In order to get everything you desire out of the appointment, consider these tips:
Your provider will be able to spend as much time with you as needed, but write down your questions, concerns and topics you’d like to discuss beforehand. This will prevent you from forgetting even the smallest things you may later wish you had asked. Remember, your provider is there as much for you as for your baby. If you have any concerns or need to better understand anything, do not hesitate to write it down and discuss it with your provider while he or she is there.

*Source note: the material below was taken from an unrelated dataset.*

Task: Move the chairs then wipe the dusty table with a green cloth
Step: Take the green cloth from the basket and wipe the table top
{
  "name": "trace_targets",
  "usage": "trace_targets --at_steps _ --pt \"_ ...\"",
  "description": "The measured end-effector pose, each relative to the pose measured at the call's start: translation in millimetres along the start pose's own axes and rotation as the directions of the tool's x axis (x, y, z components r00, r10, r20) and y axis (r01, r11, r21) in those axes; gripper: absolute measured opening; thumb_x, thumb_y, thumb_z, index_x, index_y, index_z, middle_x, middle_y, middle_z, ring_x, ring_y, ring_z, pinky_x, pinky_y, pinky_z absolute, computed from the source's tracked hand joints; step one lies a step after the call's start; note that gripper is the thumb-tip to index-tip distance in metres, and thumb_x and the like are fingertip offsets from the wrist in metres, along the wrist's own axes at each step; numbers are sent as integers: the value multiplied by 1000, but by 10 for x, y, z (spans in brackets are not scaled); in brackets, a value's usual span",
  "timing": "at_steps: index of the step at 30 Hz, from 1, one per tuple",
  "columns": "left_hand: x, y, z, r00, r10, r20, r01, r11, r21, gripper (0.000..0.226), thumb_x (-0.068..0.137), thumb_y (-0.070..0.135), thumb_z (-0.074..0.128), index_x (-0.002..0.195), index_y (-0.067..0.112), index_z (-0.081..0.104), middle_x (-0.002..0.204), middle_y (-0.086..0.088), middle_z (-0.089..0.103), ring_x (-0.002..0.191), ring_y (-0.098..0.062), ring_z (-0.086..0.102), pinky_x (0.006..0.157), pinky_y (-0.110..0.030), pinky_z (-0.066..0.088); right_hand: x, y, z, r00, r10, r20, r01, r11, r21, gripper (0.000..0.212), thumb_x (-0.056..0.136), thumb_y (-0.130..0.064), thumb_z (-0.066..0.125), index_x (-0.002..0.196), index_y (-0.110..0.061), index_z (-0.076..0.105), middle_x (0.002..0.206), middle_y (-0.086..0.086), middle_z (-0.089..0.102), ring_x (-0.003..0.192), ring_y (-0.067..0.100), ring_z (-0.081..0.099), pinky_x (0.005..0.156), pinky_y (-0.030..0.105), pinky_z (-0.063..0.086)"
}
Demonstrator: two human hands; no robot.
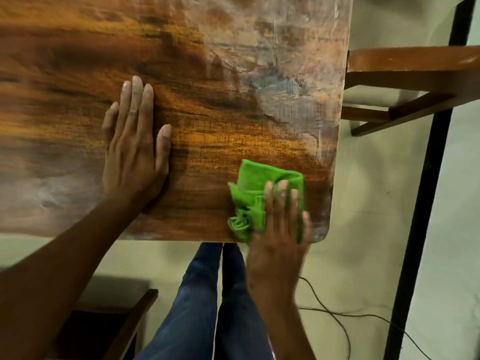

Document Feedings and Diaper Changes
One of the things your provider may want to know is how frequently and how much your baby is eating. It’s a good idea to keep track of this for yourself and for your provider. There are plenty of mobile apps available to make it easy, or you can do it the old fashioned way and just write it down. If there is an issue with your baby’s weight, this documentation will make it much easier to see your baby’s intake is the issue.
Don’t Sweat The Small Stuff
As a new parent, you may quickly come to realize that certain things get put on the side burner. It’s not uncommon to go all day without brushing your teeth or changing out of your pajamas. Being a new parent is exhausting and it can take weeks before you feel like you have time to do anything but care for your baby.
Don’t feel like you need to clean up your home or worry about appearances. This is yet another benefit of in-home visits. You will get to know your provider well during all of these well-child visits and they will in no way expect you or your home to be pristine. Relax, stay comfortable and know your baby will get excellent care without much effort on your part.